Wherever a picture appears in the listing below, leave it out and reproduce the rest exactly.

[Dataset extract — start]

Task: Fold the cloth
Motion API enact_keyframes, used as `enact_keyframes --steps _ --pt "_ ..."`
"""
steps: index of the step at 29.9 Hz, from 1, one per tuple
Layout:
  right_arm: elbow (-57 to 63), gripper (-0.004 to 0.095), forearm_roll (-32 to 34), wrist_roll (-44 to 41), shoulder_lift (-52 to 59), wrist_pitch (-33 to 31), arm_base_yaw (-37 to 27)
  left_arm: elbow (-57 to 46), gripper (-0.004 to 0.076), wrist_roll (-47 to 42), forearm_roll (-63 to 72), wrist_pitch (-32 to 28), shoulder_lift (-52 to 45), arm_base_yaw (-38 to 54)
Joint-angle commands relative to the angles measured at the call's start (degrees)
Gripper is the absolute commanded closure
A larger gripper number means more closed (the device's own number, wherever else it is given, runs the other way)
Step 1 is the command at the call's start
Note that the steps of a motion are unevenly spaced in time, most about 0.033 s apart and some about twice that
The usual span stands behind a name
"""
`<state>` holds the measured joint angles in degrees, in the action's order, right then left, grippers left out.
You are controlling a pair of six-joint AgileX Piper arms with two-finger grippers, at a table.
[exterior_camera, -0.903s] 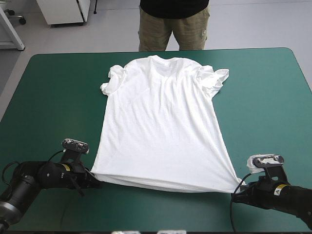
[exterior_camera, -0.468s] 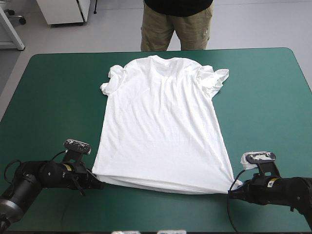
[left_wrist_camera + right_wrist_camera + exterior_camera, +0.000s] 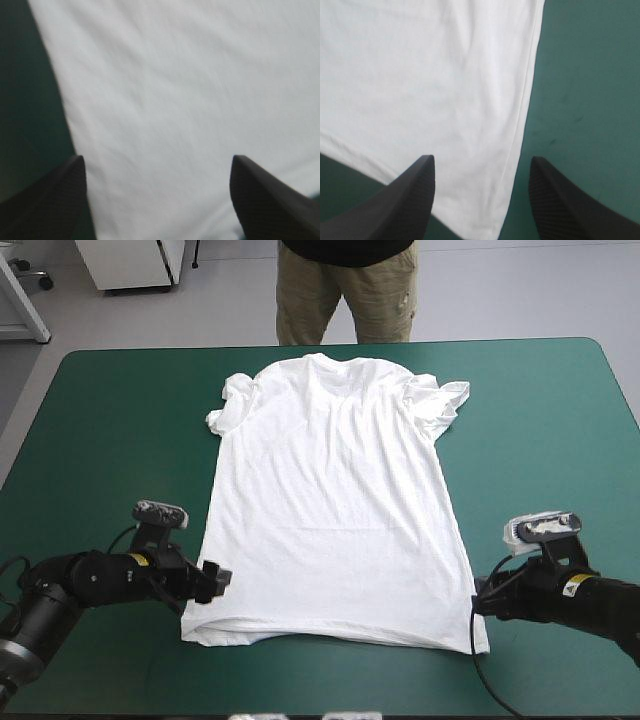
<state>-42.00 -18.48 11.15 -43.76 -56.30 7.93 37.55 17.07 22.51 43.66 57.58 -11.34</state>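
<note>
**Both released at hem: regrasp could skew fold**

High: shirt [image 3: 335, 500] flat mid-bench [image 3: 120, 420], collar far, hem near. Left end effector [image 3: 212, 578] and right end effector [image 3: 482, 602] sit at the near hem corners.
Left wrist: released, shirt beneath.
Right wrist: released, hem corner beneath.
Risk: uneven pinches skew the fold, and the bunched far sleeves [image 3: 228, 405] could get trapped.

Left arm [image 3: 70, 590] and right arm [image 3: 600, 602]: black tubular segments, small yellow label [image 3: 573, 589] near wrist. Fingers [image 3: 50, 200]: black, broad, curved fins.
</note>
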Motion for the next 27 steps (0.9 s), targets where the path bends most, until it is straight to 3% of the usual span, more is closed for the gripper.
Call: enact_keyframes --steps 1,7,12,17,27 --pt "-6.4 0.0370 0.2 -0.1 -0.9 5.7 -0.4 7.6 0.0147 -9.8 -7.5 -8.1 3.3 0.9" --pt "-9.3 0.0381 -0.1 1.6 -5.2 9.3 -0.4 20.4 0.0174 -9.1 -6.8 -9.1 18.5 3.9" --pt "-9.3 0.0461 -0.1 3.3 -8.4 9.8 -0.4 30.7 0.0211 -8.0 -7.1 -10.8 30.5 4.1" --pt "-9.3 0.0467 -0.4 3.7 -10.0 9.7 -0.4 40.7 0.0220 -8.0 -6.7 -8.1 42.0 4.1" --pt "-9.3 0.0467 -0.5 3.7 -10.5 9.7 -0.4 47.6 0.0232 -7.4 -6.9 -5.9 52.6 4.1"
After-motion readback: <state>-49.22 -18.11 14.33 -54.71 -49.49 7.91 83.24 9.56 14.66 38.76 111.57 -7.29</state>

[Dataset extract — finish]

→ Your solution
Task: Fold the cloth
Motion API enact_keyframes, used as `enact_keyframes --steps _ --pt "_ ..."`
"""
steps: index of the step at 29.9 Hz, from 1, one per tuple
Layout:
  right_arm: elbow (-57 to 63), gripper (-0.004 to 0.095), forearm_roll (-32 to 34), wrist_roll (-44 to 41), shoulder_lift (-52 to 59), wrist_pitch (-33 to 31), arm_base_yaw (-37 to 27)
  left_arm: elbow (-57 to 46), gripper (-0.004 to 0.076), wrist_roll (-47 to 42), forearm_roll (-63 to 72), wrist_pitch (-32 to 28), shoulder_lift (-52 to 45), arm_base_yaw (-38 to 54)
Joint-angle commands relative to the angles measured at the call's start (degrees)
Gripper is the absolute commanded closure
A larger gripper number means more closed (the device's own number, wherever else it is given, runs the other way)
Step 1 is the command at the call's start
Note that the steps of a motion are unevenly spaced in time, most about 0.033 s apart and some about twice that
The usual span stands behind a name
"""
`<state>` holds the measured joint angles in degrees, in the action's order, right then left, grippers left out.
You are controlling a pair of six-joint AgileX Piper arms with two-finger grippers, at a table.
[exterior_camera, -0.903s] 
[exterior_camera, -0.468s] 
[left_wrist_camera + right_wrist_camera + exterior_camera, +0.000s] 
<state>-42.00 -18.48 11.15 -43.76 -56.30 7.93 37.55 17.07 22.51 43.66 57.58 -11.34</state>
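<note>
**Both released at hem: regrasp could skew fold**

High: shirt [image 3: 335, 500] flat mid-bench [image 3: 120, 420], collar far, hem near. Left end effector [image 3: 212, 578] and right end effector [image 3: 482, 602] sit at the near hem corners.
Left wrist: released, shirt beneath.
Right wrist: released, hem corner beneath.
Risk: uneven pinches skew the fold, and the bunched far sleeves [image 3: 228, 405] could get trapped.

Left arm [image 3: 70, 590] and right arm [image 3: 600, 602]: black tubular segments, small yellow label [image 3: 573, 589] near wrist. Fingers [image 3: 50, 200]: black, broad, curved fins.
</note>
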Motion for the next 27 steps (0.9 s), targets where the path bends most, until it is straight to 3% of the usual span, more is closed for the gripper.
Call: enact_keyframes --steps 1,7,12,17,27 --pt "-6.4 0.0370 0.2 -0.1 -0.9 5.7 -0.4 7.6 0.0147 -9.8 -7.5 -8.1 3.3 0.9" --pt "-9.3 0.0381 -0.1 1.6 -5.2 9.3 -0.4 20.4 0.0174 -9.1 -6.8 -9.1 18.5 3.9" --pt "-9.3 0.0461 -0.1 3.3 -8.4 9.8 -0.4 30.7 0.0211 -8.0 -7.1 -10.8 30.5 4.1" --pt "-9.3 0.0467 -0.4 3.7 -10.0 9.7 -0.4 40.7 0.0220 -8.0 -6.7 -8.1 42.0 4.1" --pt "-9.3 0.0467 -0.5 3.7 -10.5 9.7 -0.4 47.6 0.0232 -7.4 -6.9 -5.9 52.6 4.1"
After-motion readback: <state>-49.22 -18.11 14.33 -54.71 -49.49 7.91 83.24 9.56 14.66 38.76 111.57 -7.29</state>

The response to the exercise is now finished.